No-nonsense Preble, dressed like Joe Friday as a Mormon missionary, stumbles on the strawberry-colored house of an old woman mellifluously named Arabella Isadora (Penny Fuller, who played good-time Sally in "All the President's Men"). Bella never upgraded from videotapes, hundreds of which are scattered around her cluttered mansion. She invites Preble to stay in a guest room while he slogs through the backlog. The retrofitted contraption he uses to view the analog collection involves a device that looks like a giant medieval-knight's helmet that covers his head and rests on his shoulders, making him look like a 1950s robot. (It's a nod to the steampunk ethic of Terry Gilliam's "Brazil.")

Preble has his own recurring dreams, which mainly take place in a room the color of strawberry sherbet and which are menaced by ads. Bella shares with him a special helmet that she and her late husband had designed, a device that can disable the advertisements. (A plot twist will introduce Reed Birney ("Mass") as a link to the nefarious dream invaders who are profiting.)

Preble delves into Bella's recurring dreams, which involve her as a young woman. He not only enters the dreams as a hologram and observes, but he also begins to interact with the young version of Bella (an affecting Grace Glowicki). Visual lunacy ensues, as is common in dreams. But while the trippy visuals are fun, they too often bog down in outright silliness that take the story nowhere. We're not fans of CGI, but that would be preferable to the pantomime characters here romping around in big puppet heads. 

Audley cooked this up with Albert Birney (Reed's nephew), but their confection is only half-baked.
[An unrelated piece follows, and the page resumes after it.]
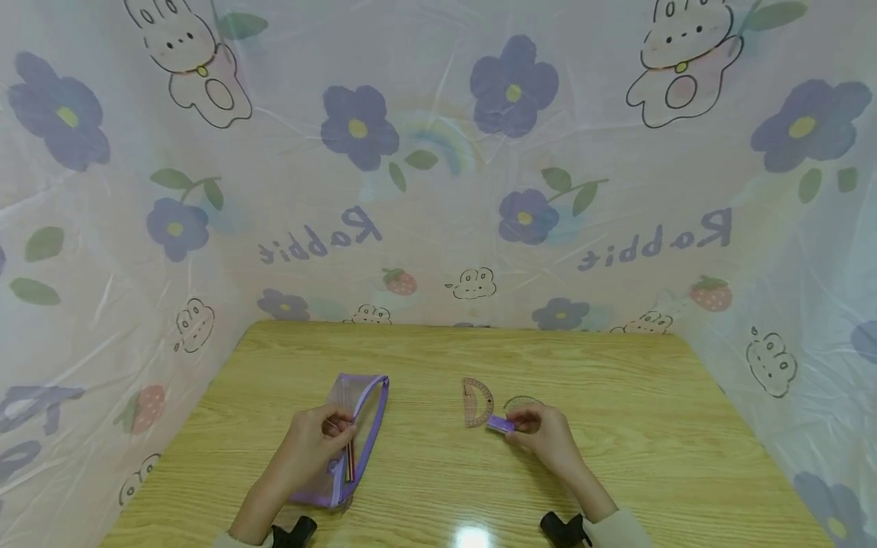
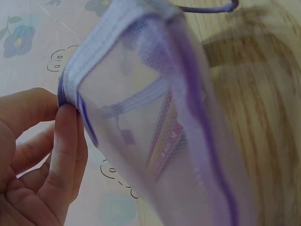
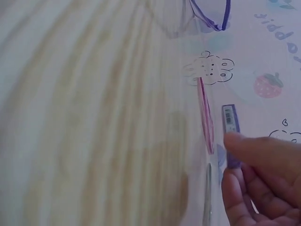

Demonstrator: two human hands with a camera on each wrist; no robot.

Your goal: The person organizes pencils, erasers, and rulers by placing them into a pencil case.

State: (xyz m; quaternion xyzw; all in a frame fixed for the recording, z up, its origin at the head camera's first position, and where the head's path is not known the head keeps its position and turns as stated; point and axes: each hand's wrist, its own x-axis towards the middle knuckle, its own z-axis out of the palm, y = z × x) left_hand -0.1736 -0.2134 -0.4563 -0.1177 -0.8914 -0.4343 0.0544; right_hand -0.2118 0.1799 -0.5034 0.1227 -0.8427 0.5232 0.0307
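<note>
Rabbit-and-flower fabric (image 1: 438,190) encloses the visible far and side edges of a wood-grain worktop (image 1: 425,472). Toward its left sits a purple-edged, see-through pouch (image 1: 374,435), its rim pinched between the thumb and fingers of the person's left hand (image 1: 318,438); slim pencil-like sticks (image 1: 351,464) lie inside. Farther right is a pinkish protractor (image 1: 473,403), near a curved piece (image 1: 522,400) partly hidden by the right hand (image 1: 544,434), whose thumb and fingers grip a small purple block (image 1: 499,423) with a barcode.

The head camera looks forward and down, the wrist cameras closer; head and left wrist share the pouch (image 2: 197,113).
</note>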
It is not only part "Brazil" but also part "H.R. Pufnstuf" (and too much of the latter). After early promise, the story meanders and eventually fizzles.

CHRISTMAS, AGAIN (2015) (B) - Once again, not much happens here in this morose drama from journeyman Charles Poekel about a melancholy Christmas-tree salesman in Brooklyn. But Audley draws you in with his twisted angst, as the quaintly named Noel, who is mourning a recent failed relationship and perhaps getting involved with a troubled woman who crosses his path.

Poekel revels in the minutiae of the grind of a sidewalk tree salesman, from the rote recitation of types of pines to the lopping off of the bottom of the trunk after a sale to the sweeping up of needles. Noel lives in the trailer parked on the lot, with apparently not much of a life to speak of. 

One day he helps a young woman, Lydia (Hannah Gross), from being preyed upon by a homeless man while she is passed out drunk. He shepherds her to his trailer, where he is a gentleman. She will continue to pop up around the lot (as will a jealous boyfriend), but some viewers might be frustrated by what little happens to them (or anyone else). 

The colorful characters come and go (including not a few insufferable yuppies), and as Christmas Eve nears, Noel makes a few tenuous connections, culminating in some last-minute deliveries that jolt the movie out of its cramped confines (and out of Noel's cobwebbed brain). An appearance by Andrea Suarez Paz is a much-needed boost, as her character offers at least a glimpse of hope.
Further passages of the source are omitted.